In April 2012, Dzokhar traveled to Times Square with a group of his friends. It has been speculated that this trip might have been a scouting mission for the future attack. A photograph from the trip depicts Dzokhar and four other individuals arm in arm. Two of those in the photo, Dias Kadyrbayev (who uploaded the photo to the web) and Azamat Tahayakov, Muslim foreign exchange students from Kazakhstan, have since been arrested for a crime related to the bombing.

Along with another individual, Robel Phillipos, after receiving a text message from Dzokhar advising them to take his possessions, the three allegedly entered Dzokhar’s dormitory room at the University of Massachusetts Dartmouth, where they were all students, and plotted to get rid of evidence from the bombing. Kadyrbayev proceeded to remove from the room a backpack filled with firework shells that had been emptied of gunpowder, Dzokhar’s laptop computer, and a jar of Vaseline which he suspected was used to make the bombs. The three dumped the backpack and fireworks in the trash, though the materials were later recovered by authorities.

Dzokhar hung out at Tazhayakov and Kadyrbayev’s apartment until midnight two days after the attack. One month prior to the bombing, Dzokhar had told Kadyrbayev and Tahayakov, who both drove around in a BMW with a front licence plate which read, “Terrorista #1,” that he knew how to make a bomb.

Kadyrbayev and Tahayakov, who had previously been arrested for violating their student visas, face up to five years in prison. Phillipos faces up to eight years in prison for lying about his involvement in the crime.

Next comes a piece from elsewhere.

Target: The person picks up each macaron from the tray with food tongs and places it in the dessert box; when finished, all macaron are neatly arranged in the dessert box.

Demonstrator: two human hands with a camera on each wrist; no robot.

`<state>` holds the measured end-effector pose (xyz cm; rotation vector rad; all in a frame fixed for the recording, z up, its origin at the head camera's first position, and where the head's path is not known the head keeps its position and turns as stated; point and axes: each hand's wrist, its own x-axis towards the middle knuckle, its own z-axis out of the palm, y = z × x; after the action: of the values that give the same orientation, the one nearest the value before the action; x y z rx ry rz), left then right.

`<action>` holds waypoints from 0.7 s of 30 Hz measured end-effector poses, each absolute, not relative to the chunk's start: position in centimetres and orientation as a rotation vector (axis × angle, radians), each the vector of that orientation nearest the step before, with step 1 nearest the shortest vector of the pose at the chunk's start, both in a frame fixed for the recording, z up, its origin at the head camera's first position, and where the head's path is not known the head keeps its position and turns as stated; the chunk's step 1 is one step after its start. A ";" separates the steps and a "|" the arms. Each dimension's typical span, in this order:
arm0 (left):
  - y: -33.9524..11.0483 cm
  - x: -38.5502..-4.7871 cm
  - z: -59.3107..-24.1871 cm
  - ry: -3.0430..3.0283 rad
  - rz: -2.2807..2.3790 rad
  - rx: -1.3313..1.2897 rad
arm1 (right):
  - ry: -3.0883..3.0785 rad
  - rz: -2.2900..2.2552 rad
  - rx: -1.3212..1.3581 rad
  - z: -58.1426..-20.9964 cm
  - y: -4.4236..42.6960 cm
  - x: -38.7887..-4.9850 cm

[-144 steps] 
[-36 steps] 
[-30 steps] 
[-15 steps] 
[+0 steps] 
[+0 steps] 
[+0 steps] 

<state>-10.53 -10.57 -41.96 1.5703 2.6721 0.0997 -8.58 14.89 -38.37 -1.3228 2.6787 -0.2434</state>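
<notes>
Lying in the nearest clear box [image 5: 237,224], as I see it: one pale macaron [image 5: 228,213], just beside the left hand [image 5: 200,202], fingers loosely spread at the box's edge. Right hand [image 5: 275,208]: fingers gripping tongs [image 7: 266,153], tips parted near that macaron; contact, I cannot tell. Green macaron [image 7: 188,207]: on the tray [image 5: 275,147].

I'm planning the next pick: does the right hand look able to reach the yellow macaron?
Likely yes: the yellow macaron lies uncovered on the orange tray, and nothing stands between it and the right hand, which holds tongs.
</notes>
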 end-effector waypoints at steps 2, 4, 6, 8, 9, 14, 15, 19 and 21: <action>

Another individual from the Times Square photograph, Ayat Abdussalamov, also from Khazakhstan and also a student at UM Dartmouth, had traveled to Times Square previously. In August 2011, Ayat visited the area with someone with the same last name as his, Ruslan Abdussalamov. The two took photos of each other alongside an ominous sign which read, “WELCOME 2 KHAZAKHSTAN.”

Ayat’s photo is currently the banner for his Facebook page. And Ruslan uploaded his (Ruslan’s) photo to his own Facebook page. Also on Ruslan’s Facebook are various photos of a two-year-old boy, who is his relation, possibly a younger brother. One of the photos has the boy dressed in Islamic garb praying. Another is of the boy carrying an assault rifle with scope mount. Next to the photo, one friend commented, “Boevik!” meaning Chechen militant or terrorist.

Undoubtedly, much of the above contributed to Tamerlan and Dzokhar Tsarnaev’s extremist behavior. Their actions were evil to the core, yet in their minds, they were perpetrated for a perfectly legitimate reason – to defend their religion – which in their warped set of beliefs was somehow being endangered by Bostonians, New Yorkers and Americans in general.

While everyone now understands who al-Qaeda is, the Tsarnaev brothers brought to the public eye another strain of radical Islam, one that Russians recognize and Americans are quickly learning about. Tamerlan and Dzokhar were not Middle Eastern or South Asian. They weren’t Palestinian or Pakistani. They were Chechen. It’s the latest terror link that the United States needs to be on guard for – a link that proved that exposure to the American way of life is no antidote for Islamic-based terror.